Neural Control and Coordination

Table of contents

• Neural System/Nervous System
• Human Nervous System
• Structure and the Function of Neuron
• Types of Neurons
• Generation and Conduction of Nerve Impulses
• Transmission of Impulses
• Central Nervous System
• Reflex Action and Reflex Arc
• Sensory Perception and Processing

The process by which two or more organs interact with each other and complements each other function is known as Coordination.

Neural System/Nervous System

The structural and functional unit of neural system are known as Neurons. They can detect, receive and transmit stimuli.

Human Nervous System

Human neural or nervous system is divided into- Central Nervous System (CNS) and Peripheral Nervous System (PNS). Central nervous system includes brain and spinal cord whereas peripheral nervous system includes all the nerves present in the brain and the spinal cord.
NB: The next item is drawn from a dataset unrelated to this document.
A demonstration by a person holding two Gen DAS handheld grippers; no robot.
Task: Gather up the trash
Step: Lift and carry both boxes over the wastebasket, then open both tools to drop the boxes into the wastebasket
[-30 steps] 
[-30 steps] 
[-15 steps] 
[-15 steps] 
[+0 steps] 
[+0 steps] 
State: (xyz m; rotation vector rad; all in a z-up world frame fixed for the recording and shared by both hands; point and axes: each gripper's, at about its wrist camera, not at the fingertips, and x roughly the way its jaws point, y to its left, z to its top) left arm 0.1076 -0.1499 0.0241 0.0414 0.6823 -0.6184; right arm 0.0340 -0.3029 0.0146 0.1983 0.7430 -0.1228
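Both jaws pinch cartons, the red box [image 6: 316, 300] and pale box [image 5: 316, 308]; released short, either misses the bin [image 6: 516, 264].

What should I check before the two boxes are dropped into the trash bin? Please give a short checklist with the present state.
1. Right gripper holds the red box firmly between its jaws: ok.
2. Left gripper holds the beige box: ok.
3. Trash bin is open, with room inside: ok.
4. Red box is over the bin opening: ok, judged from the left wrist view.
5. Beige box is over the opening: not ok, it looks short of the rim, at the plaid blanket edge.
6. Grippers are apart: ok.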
The PNS has two types of nerve fibers- afferent nerve fibers and efferent nerve fibers.

Afferent nerve fibers carry impulses from organs/tissues to the CNS whereas efferent nerve fibers transmit nerve impulses from CNS to the target tissue/organ.

PNS is divided into somatic nervous system and autonomic nervous system. The somatic nervous system transmits impulses from the CNS to skeletal muscles while the autonomic nervous system transmits impulses from the CNS to the involuntary organs and smooth muscles of the body. The autonomic nervous system is classified into sympathetic nervous system and parasympathetic nervous system.

Fig. 1. Types of Nervous System

Structure and the Function of Neuron

The structural and the functional unit of nervous system is neuron. It consists of 3 parts- cell body, dendrites, and axon. Cell body contains cytoplasm that contain granular bodies known as Nissl’s granules. Finger-like projections that arises from cell body are known as Dendrites. Dendrites transmit nerve impulses towards the cell body.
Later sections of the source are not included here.